刚打了胜仗,正在兴头上文颂远雄纠纠的去了。
“楚山,你的一九九团留一个营下来,你其它的部队赶到县城东面去构筑工事。现在是凌晨二点,再有几个小时日本人的那个加强联队就要到了,你的任务就是分段阻击,想方设法给咱们争取点时间。
程家骥打发走了马思远,回过头来对钱绅笑问道:“维礼兄有多少年没直接带过兵了。

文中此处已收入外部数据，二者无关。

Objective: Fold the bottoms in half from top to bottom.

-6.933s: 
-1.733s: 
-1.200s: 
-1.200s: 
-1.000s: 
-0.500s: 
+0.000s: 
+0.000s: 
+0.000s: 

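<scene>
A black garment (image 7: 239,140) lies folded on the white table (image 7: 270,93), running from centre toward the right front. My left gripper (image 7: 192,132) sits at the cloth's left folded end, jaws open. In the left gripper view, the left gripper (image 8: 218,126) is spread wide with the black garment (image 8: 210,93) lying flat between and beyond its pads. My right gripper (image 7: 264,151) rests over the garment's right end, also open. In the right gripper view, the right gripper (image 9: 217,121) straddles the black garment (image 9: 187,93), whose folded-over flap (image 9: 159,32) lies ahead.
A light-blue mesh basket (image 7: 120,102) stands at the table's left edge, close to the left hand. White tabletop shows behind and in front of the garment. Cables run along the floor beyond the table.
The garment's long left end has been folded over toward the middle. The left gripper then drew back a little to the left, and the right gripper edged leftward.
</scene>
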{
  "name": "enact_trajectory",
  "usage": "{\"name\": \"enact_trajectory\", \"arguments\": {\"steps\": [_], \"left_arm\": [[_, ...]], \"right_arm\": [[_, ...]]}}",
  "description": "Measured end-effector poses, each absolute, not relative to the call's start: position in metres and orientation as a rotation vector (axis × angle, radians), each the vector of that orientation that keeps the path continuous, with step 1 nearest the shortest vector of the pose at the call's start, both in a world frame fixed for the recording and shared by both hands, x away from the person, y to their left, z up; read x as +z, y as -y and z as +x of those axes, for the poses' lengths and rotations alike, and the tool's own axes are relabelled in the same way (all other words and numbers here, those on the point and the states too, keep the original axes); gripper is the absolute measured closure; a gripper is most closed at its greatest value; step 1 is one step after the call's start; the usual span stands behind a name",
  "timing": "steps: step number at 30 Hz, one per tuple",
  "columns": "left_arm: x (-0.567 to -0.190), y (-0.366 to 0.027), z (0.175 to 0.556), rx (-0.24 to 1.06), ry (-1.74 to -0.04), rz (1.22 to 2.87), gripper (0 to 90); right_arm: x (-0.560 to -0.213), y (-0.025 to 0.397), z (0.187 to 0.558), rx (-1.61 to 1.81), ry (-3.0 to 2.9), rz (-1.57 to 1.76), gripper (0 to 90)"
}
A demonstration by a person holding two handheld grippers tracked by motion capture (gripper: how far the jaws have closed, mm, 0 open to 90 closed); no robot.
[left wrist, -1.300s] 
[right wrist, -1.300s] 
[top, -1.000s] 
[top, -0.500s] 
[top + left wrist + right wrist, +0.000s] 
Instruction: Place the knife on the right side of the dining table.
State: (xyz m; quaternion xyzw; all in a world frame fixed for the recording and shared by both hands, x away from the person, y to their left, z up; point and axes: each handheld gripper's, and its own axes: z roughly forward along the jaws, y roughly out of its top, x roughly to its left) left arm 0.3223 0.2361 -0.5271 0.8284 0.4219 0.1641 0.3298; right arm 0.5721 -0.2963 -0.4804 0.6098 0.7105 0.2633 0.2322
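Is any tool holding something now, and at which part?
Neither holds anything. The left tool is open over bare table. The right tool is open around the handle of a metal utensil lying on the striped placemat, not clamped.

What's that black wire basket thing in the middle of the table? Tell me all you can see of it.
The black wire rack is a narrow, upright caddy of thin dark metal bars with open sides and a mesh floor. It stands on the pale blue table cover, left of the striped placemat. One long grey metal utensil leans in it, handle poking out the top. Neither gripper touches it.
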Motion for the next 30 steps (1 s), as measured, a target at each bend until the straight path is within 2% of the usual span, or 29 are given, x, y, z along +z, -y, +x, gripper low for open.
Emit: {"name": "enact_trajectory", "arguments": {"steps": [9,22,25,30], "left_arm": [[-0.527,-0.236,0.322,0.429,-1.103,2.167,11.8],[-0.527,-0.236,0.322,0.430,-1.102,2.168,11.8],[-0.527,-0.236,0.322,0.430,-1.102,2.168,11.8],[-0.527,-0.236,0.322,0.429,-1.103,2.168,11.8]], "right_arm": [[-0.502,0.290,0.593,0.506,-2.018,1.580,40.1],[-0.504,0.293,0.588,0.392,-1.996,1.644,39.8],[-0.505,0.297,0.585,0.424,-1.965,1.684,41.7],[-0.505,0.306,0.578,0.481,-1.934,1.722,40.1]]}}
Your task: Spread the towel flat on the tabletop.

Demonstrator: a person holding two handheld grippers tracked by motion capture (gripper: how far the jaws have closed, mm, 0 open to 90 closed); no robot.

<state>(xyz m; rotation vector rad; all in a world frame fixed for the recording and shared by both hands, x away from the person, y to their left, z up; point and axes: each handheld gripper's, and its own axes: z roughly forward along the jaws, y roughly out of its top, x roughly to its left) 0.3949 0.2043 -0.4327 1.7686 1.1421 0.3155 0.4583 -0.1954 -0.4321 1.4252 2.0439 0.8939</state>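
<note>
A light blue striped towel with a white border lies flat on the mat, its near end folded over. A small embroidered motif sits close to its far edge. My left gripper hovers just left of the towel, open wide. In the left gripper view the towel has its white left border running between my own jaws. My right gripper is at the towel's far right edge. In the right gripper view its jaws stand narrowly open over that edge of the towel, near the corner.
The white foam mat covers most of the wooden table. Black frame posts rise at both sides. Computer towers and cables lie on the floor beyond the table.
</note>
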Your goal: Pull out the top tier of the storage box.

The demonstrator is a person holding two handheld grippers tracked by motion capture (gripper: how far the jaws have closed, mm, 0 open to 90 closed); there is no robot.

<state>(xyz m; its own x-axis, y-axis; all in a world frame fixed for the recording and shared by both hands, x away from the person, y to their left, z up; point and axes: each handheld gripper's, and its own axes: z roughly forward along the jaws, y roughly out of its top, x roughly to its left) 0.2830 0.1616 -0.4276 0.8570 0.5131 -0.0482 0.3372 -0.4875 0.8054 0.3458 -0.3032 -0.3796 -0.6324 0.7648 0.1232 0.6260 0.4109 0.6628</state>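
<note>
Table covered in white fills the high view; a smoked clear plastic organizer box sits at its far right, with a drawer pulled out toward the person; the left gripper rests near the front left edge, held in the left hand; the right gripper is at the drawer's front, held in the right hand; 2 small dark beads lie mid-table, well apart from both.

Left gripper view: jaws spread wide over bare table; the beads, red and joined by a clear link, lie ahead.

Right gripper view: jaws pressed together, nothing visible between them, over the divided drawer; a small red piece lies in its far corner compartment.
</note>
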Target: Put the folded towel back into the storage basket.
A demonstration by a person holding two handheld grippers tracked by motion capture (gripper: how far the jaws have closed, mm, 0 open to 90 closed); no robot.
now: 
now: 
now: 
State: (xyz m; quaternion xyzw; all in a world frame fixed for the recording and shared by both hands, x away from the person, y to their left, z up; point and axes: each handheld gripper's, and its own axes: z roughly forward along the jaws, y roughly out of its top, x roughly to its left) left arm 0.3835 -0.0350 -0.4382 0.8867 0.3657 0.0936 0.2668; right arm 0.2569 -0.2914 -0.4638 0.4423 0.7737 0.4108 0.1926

”
钱绅会意的答道:“在军校实习的时候当过排长,总有六七年了吧!”
“恭喜你了,维礼兄,你被任命为暂编团团长了。你的兵就是你这些天派过来的那些人和才入伍的那一千反正的‘新兵’。”
“师座,想必我这团长不用打仗吧。”
“维礼兄,你的任务就是征集船只,特别是机帆船,现在离天亮还有四个多小时,我们要想保住昌都,在今天午时前,最少还需要运过来一个主力团。”程家骥看着钱绅的眼神里充满了信任和重托。
“我会做到的!”关键时刻钱绅的回应是那么的简短而有力。
钱绅带队走后,程家骥清了自己手上的家底,还还错,此时他所指挥的用来包围日军兵营的部队有三个营有两个“团”。三个是指一九九团的一营和师属特务营、警卫营,这些都是新一百师的头等主力部队。而那两个最先反正的“团”就比较“恶心”了,加起来能战之兵也不到四百人。这四百人程家骥估计能当那三个营的一个连用都勉强。
“三宝,你去把那两个才反正的“团”的头头叫到我这里来。”不对这两支率先反正的部队先动动“手术”,莫说是上阵杀敌了,就是闲置着一用,程家骥也不放心。
人很快就叫来了。
面对着这两个前伪军头目,程家骥这个召见他们的人倒发起呆来了。
这也难怪,一个风韵犹存的女人、和一个十七八岁文文静静小伙子,怎么看都不象是当过汉奸头目的人。